While the Supreme Court is granted authority to exercise its appellate jurisdiction from the Constitution and not through acts of Congress, the Constitution grants Congress the power to make exceptions and to regulate the Supreme Court’s appellate jurisdiction.

Facts.

Article III of the Constitution gives Congress authority to create “such inferior Courts as the Congress may from time to time ordain and establish.”  Thus, inferior courts are not guaranteed by the Constitution and exist, theoretically, at the pleasure of Congress.  Pursuant to this authority, Congress in 1789 enacted a statute granting circuit courts the authority to grant writs of habeas corpus and the Supreme Court appellate jurisdiction.  McCardle was being held in custody by military authority for publishing articles critical of the government in his newspaper.  McCardle was issued a writ of habeas corpus, but during his appeal, Congress repealed the statute, removing the Supreme Court’s appellate jurisdiction over such cases.  Article III Sec. 2 Cl. 2 of the Constitution ordains that, “The Supreme Court shall have appellate jurisdiction, both as to law and fact, with such exceptions, and under such regulations, as the Congress shall make.”

Issue.

Whether Congress could repeal appellate jurisdiction that it had previously granted to the Supreme Court.

Held.

Yes.  The Supreme Court is conferred appellate jurisdiction by the Constitution, but the Constitution, under the Exceptions Clause, also confers to Congress the power to regulate and to make exceptions to the Court’s appellate jurisdiction.  In a prior case, Durousseau v.
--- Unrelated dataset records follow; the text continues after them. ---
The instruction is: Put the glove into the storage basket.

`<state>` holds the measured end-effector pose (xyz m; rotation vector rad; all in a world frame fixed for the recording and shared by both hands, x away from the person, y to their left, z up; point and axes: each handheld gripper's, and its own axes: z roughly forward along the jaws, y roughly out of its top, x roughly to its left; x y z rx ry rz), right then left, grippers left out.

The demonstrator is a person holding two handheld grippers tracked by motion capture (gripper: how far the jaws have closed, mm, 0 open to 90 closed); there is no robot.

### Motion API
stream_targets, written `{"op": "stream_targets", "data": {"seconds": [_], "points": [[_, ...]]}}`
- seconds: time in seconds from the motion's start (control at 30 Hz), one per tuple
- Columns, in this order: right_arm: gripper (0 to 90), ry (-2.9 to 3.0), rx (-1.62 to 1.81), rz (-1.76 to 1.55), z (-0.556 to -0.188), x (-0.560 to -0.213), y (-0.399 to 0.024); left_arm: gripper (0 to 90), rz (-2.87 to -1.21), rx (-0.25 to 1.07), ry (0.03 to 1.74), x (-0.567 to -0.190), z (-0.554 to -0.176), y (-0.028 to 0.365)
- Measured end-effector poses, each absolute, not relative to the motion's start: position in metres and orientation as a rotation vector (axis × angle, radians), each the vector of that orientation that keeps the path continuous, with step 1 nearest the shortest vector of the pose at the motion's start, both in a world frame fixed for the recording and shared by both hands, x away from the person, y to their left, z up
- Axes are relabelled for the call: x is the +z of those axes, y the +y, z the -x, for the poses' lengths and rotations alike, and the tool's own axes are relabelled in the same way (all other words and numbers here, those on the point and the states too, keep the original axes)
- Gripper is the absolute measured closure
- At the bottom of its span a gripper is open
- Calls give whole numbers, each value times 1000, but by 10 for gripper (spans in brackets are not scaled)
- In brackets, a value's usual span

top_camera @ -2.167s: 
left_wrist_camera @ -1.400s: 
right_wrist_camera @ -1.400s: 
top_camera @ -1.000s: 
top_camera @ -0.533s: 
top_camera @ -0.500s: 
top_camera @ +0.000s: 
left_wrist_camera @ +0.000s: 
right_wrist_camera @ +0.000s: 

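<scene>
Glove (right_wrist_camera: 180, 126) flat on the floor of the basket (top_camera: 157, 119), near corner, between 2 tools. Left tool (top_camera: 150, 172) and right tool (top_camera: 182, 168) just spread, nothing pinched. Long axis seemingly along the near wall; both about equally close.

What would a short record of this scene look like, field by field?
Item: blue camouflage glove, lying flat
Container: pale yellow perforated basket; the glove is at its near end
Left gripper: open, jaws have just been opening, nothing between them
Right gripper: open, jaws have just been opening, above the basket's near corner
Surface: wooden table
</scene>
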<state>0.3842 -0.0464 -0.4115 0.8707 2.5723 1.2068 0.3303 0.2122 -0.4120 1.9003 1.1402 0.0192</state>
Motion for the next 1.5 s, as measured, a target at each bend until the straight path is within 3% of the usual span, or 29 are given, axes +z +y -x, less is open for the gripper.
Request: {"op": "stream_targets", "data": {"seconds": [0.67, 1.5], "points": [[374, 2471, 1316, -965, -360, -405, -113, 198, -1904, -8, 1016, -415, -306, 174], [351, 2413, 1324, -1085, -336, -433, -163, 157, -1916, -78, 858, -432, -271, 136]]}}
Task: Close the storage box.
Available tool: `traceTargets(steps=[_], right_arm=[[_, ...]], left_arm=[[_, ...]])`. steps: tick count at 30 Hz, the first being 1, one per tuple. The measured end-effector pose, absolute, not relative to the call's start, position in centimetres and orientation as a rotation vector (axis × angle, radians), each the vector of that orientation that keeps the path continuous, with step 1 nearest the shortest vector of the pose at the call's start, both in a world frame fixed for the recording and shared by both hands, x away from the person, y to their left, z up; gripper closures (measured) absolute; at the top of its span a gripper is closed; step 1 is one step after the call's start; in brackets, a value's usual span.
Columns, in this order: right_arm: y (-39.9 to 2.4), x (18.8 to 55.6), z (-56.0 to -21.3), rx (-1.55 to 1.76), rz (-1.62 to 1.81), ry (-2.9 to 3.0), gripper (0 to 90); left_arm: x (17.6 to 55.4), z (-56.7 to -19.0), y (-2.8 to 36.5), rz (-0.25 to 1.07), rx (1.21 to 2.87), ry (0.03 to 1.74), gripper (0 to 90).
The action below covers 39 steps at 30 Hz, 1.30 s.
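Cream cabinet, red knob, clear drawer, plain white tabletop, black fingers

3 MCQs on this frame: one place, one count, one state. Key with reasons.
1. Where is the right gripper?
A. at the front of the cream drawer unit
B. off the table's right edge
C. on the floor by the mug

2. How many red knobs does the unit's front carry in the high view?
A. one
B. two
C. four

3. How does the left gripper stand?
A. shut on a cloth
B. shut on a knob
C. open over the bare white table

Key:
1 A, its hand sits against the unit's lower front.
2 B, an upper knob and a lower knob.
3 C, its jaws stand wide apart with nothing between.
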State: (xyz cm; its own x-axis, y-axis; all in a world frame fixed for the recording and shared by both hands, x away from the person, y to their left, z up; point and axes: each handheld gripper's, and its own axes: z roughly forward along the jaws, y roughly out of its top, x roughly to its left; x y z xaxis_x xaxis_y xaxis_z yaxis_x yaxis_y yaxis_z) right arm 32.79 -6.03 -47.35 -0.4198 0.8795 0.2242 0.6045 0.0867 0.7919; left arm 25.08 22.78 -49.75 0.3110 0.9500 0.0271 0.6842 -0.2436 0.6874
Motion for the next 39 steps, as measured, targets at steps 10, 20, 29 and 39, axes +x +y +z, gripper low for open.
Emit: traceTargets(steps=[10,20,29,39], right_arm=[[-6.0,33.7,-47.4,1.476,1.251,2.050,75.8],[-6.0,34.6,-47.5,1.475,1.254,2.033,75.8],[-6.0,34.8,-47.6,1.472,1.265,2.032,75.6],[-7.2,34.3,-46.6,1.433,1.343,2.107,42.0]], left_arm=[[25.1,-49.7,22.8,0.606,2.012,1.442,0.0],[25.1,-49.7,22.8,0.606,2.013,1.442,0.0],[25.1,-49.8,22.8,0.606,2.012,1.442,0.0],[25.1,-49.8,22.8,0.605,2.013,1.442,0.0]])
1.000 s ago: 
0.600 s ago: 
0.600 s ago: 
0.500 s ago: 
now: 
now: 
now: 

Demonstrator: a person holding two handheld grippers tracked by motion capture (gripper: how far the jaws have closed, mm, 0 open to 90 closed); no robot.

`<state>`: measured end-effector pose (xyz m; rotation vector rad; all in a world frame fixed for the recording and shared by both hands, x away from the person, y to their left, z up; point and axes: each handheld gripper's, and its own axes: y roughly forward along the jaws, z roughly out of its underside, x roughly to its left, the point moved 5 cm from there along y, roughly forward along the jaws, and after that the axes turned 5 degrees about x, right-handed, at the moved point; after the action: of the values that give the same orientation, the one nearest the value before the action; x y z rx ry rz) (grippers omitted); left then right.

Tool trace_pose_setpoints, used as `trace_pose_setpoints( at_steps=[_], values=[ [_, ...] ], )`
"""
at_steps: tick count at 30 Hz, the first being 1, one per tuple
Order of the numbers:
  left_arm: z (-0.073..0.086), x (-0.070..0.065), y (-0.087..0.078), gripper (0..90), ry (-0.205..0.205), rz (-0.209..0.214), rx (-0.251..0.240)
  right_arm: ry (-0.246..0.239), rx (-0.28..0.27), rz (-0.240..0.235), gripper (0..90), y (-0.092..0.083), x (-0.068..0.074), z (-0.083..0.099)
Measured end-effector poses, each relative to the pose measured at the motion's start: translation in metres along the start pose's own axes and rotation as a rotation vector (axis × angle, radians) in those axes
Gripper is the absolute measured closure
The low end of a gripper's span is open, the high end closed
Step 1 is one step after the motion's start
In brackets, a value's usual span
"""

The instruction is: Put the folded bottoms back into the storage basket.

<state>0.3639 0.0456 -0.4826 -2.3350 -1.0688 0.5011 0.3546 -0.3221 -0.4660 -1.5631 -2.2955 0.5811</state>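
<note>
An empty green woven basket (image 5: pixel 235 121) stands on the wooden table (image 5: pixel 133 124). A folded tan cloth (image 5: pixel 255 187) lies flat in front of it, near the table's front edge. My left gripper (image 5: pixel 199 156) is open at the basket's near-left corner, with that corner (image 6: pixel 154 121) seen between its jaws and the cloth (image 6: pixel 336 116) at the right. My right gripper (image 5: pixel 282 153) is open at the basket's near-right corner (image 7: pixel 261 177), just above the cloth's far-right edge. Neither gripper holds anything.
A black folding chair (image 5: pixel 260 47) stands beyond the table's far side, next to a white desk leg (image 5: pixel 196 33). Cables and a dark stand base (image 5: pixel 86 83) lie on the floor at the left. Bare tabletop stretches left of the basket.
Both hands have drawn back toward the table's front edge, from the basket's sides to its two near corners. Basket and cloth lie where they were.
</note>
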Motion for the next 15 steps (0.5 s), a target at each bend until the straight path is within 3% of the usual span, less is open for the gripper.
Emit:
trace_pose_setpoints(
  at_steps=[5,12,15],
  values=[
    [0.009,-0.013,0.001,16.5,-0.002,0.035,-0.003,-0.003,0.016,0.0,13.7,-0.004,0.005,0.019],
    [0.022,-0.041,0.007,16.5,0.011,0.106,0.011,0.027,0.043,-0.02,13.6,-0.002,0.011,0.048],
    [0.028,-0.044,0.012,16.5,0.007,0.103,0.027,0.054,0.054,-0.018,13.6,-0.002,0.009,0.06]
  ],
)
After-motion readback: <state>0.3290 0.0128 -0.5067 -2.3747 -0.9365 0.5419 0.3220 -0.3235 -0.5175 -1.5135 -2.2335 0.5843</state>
The United States (1810), the Court reasoned that its appellate powers were “limited and regulated by [Congressional] act[s].”  Therefore, because Congress removed the Court’s appellate jurisdiction, the Court could only announce that it did not have jurisdiction and dismiss the case.  Finally, repealing the statute did not deny the Court entirely of its appellate power to hear habeas cases because the 1868 act did not “except from [the Court’s appellate] jurisdiction any cases but appeals from Circuit Courts under the act of 1867.”